• _EXERCISE AIM_
Among the entries below, copy every line that carries the word "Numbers".

━━━━

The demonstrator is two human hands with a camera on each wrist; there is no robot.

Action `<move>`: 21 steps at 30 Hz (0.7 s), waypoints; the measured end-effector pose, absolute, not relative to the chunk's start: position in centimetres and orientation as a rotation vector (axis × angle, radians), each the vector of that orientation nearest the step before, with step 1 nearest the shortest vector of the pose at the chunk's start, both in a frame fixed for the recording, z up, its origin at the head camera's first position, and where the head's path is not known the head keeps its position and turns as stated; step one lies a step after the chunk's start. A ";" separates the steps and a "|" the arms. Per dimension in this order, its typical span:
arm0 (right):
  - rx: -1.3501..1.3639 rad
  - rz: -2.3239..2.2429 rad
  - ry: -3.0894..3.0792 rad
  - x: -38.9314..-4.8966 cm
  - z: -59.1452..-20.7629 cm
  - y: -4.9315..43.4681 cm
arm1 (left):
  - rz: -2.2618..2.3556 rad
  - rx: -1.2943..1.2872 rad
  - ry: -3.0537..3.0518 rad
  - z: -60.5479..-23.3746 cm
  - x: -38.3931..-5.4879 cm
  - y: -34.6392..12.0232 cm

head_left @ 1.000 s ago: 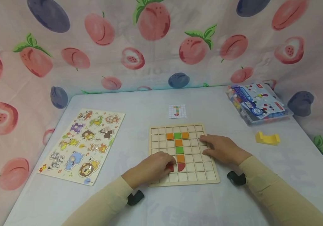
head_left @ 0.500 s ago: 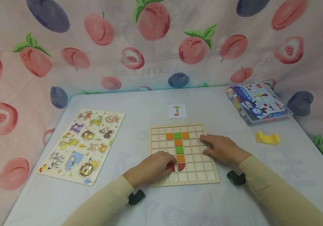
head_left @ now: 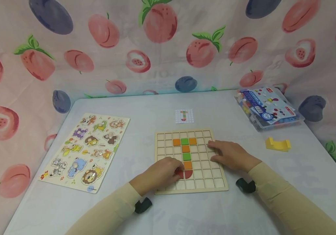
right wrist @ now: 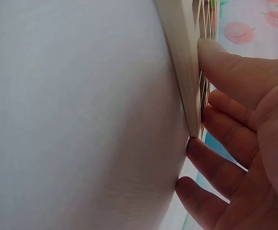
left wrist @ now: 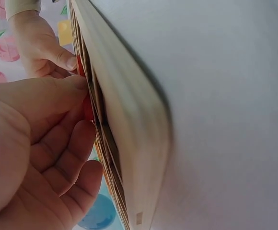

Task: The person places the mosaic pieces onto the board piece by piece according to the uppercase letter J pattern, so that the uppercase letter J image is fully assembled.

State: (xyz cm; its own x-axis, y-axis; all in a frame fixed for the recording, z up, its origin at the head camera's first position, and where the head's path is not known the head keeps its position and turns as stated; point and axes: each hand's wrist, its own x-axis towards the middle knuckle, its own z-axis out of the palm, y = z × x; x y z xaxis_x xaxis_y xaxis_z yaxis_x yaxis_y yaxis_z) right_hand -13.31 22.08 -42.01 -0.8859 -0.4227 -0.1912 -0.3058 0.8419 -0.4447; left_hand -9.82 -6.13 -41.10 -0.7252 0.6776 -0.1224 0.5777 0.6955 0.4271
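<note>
A wooden grid board (head_left: 207,174) lies flat at the table's middle. Orange and green square tiles (head_left: 186,156) form a T in its cells. At the foot of the stem sits a red quarter-round tile (head_left: 188,174). Beside it, my left hand (head_left: 162,174) pinches a second red quarter-round tile (left wrist: 87,108) at a cell, with thumb and curled fingers partly hiding it. My right hand (head_left: 233,155) rests on the board's right edge, thumb on the frame and fingers loosely extended, as the right wrist view shows.
Behind the board lies a small printed pattern card (head_left: 184,116). An animal puzzle board (head_left: 87,151) is at the left. Far right stands a clear plastic case (head_left: 269,107) of colourful pieces, with a yellow curved block (head_left: 278,144) in front. A fruit-print curtain (head_left: 162,65) hangs behind.
My left hand has shifted slightly right with the red tile, which now sits closer against the other red tile. The right hand has stayed in place.
</note>
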 end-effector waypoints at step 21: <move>-0.563 -0.597 2.745 -13.3 -41.7 22.2 | 0.568 1.024 2.671 -40.9 -9.8 -6.3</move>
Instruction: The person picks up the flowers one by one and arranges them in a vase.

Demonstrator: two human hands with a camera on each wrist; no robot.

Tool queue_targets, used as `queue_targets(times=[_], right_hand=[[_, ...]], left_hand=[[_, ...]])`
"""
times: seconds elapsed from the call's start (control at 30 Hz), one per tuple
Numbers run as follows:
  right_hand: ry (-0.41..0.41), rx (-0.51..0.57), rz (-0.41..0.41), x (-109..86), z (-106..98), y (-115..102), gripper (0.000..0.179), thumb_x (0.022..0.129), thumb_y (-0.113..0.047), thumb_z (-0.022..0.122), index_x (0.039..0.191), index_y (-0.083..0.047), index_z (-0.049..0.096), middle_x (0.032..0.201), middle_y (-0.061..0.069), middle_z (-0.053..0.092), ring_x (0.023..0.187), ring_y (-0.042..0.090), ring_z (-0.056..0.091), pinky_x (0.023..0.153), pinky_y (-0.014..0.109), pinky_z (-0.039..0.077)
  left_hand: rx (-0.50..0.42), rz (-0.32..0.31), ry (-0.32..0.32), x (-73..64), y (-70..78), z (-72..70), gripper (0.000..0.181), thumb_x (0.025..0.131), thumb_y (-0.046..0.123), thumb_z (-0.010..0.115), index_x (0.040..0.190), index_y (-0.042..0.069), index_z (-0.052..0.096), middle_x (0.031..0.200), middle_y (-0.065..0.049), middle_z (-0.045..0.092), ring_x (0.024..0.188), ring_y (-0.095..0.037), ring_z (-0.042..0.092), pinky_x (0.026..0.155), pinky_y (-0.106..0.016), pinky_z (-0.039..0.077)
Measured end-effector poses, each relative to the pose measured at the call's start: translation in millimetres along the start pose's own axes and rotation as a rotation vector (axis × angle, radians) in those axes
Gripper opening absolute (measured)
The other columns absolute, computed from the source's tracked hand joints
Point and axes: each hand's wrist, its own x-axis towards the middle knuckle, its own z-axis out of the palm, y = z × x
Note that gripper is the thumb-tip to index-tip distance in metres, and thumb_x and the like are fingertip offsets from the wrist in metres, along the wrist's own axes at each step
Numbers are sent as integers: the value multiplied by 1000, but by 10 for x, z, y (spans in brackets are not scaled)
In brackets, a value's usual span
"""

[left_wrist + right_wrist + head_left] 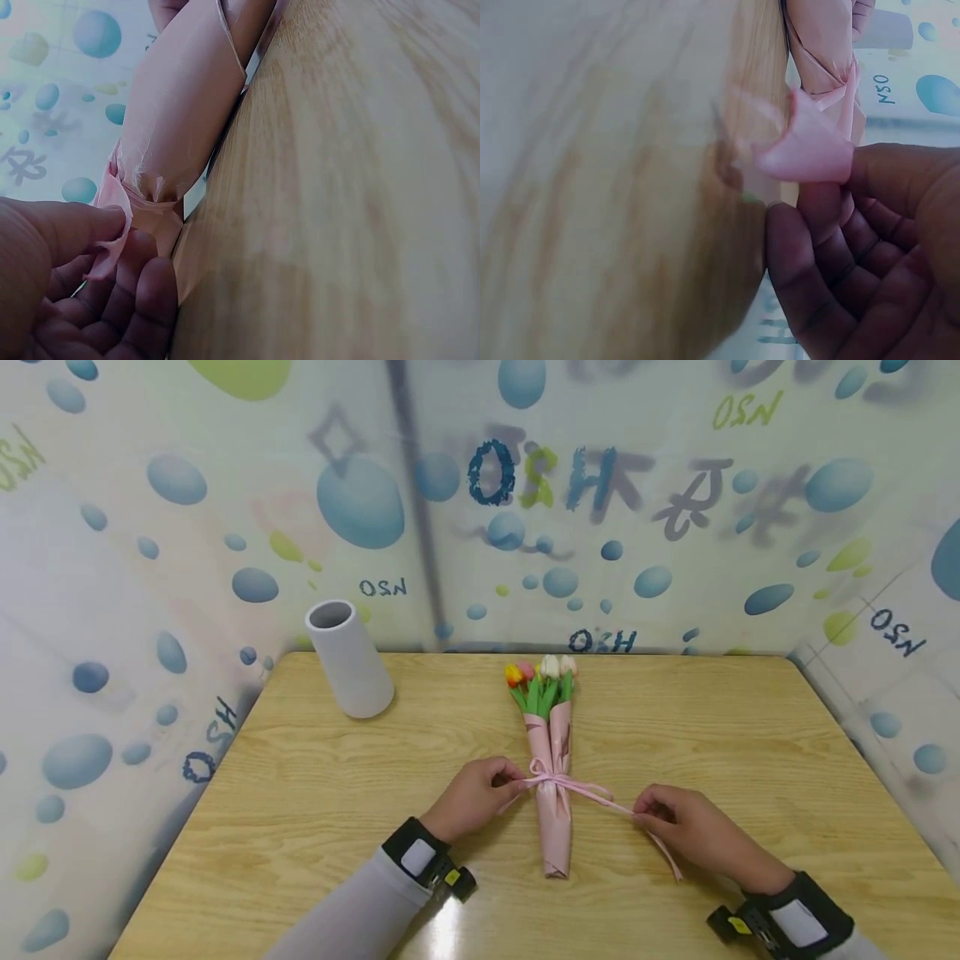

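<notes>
Left hand [474, 793] pinched pink ribbon [585, 787] just beside wrapped tulip bouquet [555, 831] on tabletop [712, 718]; right hand [690, 825] pinched same ribbon farther out, both grips narrow.

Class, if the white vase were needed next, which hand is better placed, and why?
Probably the left hand: it is nearer the vase, though pinching pink ribbon; the right hand is beyond the bouquet.

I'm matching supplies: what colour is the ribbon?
The ribbon is light pink, seen best in the head view.

Backdrop [465, 560]: lg. "OSH" [542, 475], sm. "OSN" [382, 587] & "NSO" [897, 633]; some grey chars. unclear.
</notes>
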Motion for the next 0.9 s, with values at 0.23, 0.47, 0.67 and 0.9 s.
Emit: queue_targets(times=[0.23,0.47,0.67,0.9], right_hand=[[-6,16,34,-39,-11,40,5,99,-20,71,99,-15,68,81,-4,62,68,6,51,59,22,45],[-1,8,-6,-69,-31,70,5,99,-19,71,98,-16,68,80,-5,62,68,3,51,58,21,46],[16,-12,-17,-108,-38,94,4,98,-19,71,96,-17,68,79,-7,61,68,1,50,59,21,45],[14,-24,-13,-134,-46,147,5,98,-20,72,97,-17,68,78,-7,61,67,1,50,58,21,45]], left_hand=[[1,-4,-5,-1,0,-1,8,100,25,71,100,17,75,89,7,70,80,-8,59,70,-22,51],[2,1,-6,6,-2,-2,8,100,24,71,100,17,75,90,6,70,80,-8,59,69,-21,51],[-6,-4,-8,10,-4,-3,8,100,24,71,101,16,75,89,6,70,80,-8,59,69,-21,51],[-15,0,-10,14,-14,-3,9,100,24,71,100,16,75,89,5,70,79,-9,60,68,-21,51]])
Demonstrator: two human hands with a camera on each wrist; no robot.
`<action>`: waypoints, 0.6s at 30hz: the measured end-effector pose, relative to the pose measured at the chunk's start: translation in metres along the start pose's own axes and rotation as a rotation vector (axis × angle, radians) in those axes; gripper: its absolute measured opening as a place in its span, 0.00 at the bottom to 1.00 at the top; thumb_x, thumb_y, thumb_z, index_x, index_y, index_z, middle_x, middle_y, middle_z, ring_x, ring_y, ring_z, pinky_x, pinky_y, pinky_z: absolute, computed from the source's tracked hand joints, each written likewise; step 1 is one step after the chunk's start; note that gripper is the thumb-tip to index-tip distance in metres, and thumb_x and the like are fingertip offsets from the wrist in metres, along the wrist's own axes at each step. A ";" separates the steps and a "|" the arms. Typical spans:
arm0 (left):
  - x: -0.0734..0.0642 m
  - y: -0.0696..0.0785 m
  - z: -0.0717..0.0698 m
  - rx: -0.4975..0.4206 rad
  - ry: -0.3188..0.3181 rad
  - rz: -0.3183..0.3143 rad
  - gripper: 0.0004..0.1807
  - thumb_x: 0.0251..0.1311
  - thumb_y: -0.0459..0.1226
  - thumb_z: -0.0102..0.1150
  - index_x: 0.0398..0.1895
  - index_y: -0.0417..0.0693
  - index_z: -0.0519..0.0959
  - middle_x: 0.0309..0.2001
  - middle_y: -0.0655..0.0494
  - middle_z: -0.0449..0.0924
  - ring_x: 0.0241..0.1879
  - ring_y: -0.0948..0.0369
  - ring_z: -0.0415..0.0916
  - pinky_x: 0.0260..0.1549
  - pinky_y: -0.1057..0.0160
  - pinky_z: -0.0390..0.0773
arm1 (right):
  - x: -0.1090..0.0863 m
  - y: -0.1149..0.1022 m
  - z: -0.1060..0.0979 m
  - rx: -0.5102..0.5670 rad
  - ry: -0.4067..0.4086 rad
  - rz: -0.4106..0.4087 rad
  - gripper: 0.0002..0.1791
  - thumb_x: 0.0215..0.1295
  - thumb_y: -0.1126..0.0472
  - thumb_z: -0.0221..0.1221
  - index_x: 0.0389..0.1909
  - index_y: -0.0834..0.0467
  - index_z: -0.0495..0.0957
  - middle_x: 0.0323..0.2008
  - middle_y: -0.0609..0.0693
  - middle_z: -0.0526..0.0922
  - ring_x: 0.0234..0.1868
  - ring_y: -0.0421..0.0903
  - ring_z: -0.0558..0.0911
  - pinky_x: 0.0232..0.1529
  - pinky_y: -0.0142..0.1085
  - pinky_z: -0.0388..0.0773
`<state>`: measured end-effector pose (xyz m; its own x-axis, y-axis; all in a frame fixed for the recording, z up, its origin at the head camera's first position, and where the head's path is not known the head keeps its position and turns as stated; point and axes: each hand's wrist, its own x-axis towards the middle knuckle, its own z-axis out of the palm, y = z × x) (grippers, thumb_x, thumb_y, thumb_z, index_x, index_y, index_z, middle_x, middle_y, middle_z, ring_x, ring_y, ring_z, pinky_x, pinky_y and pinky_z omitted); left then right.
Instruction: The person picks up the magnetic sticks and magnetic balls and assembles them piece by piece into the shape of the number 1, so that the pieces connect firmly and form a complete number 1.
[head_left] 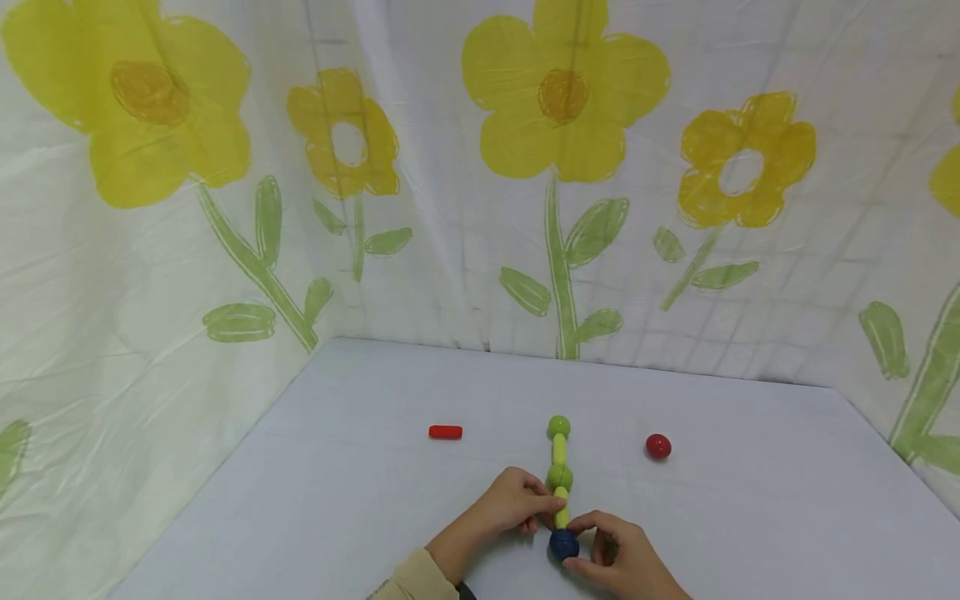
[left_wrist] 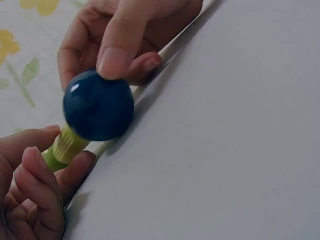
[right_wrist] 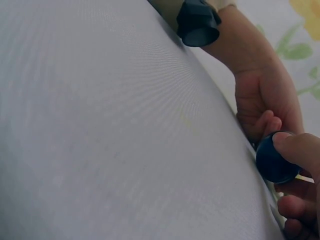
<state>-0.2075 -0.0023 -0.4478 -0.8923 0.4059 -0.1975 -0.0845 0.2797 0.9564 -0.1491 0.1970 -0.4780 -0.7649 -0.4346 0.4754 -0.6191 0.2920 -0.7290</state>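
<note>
A straight chain of toy pieces runs away from me: a dark blue ball (head_left: 564,545), a yellow-green rod (head_left: 562,498), a green ball (head_left: 559,477), a second yellow-green rod (head_left: 558,450) and a far green ball (head_left: 558,427). My left hand (head_left: 512,505) pinches the nearer rod between thumb and fingers. With thumb and fingertips my right hand (head_left: 624,554) grips the blue ball at the rod's near end. In the left wrist view the ball (left_wrist: 98,105) hides most of the rod (left_wrist: 69,145) behind it.
A short red rod (head_left: 446,432) lies left of the chain on the white table (head_left: 360,400). To its right sits a red ball (head_left: 658,447). Behind the table hangs a curtain (head_left: 442,208) with yellow flowers. A black wrist device (right_wrist: 198,24) shows on the left arm.
</note>
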 end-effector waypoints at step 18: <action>0.008 -0.001 -0.033 0.009 0.054 0.078 0.10 0.60 0.38 0.66 0.37 0.38 0.83 0.28 0.53 0.85 0.15 0.67 0.64 0.17 0.71 0.64 | 0.000 -0.004 -0.004 0.022 -0.047 0.096 0.13 0.59 0.63 0.68 0.44 0.61 0.79 0.29 0.41 0.78 0.22 0.30 0.70 0.19 0.29 0.71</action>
<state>-0.2293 -0.0284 -0.4432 -0.9185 0.3797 -0.1108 -0.0102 0.2573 0.9663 -0.1471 0.1987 -0.4730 -0.8107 -0.4456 0.3797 -0.5392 0.3157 -0.7807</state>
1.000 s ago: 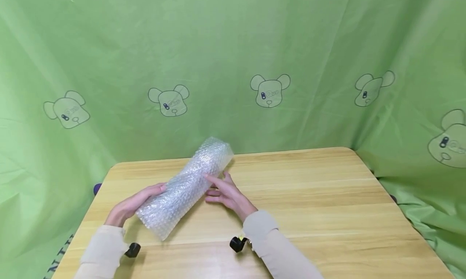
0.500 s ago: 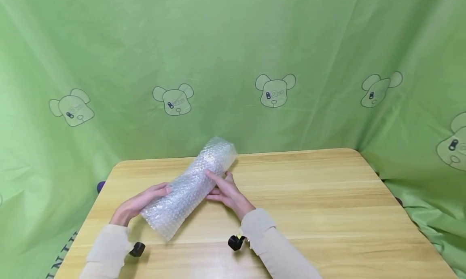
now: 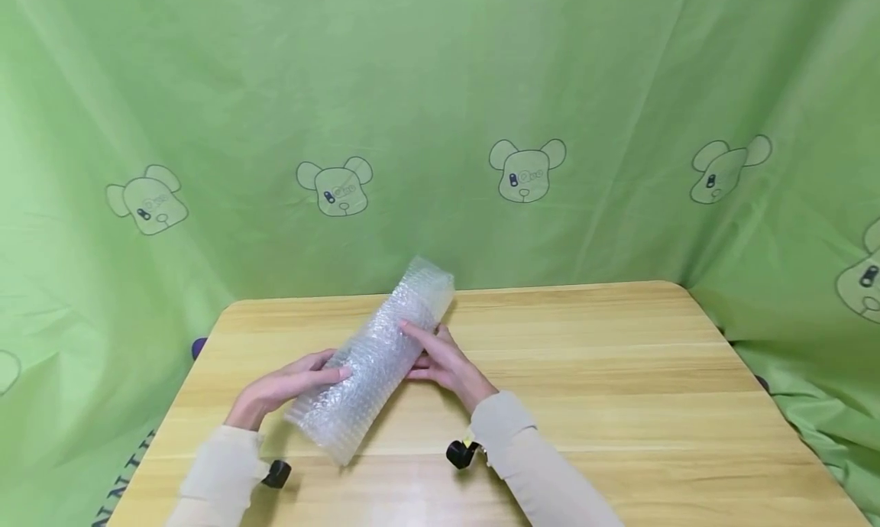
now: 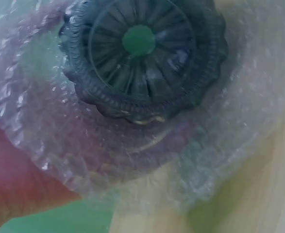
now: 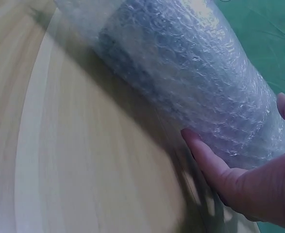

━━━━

• _SOLVED EXERCISE_
Numbers run as follows:
Numbers are sent as integers: the value multiplied by 1000, but by 10 for x, z, y (spans in brackets are not scaled)

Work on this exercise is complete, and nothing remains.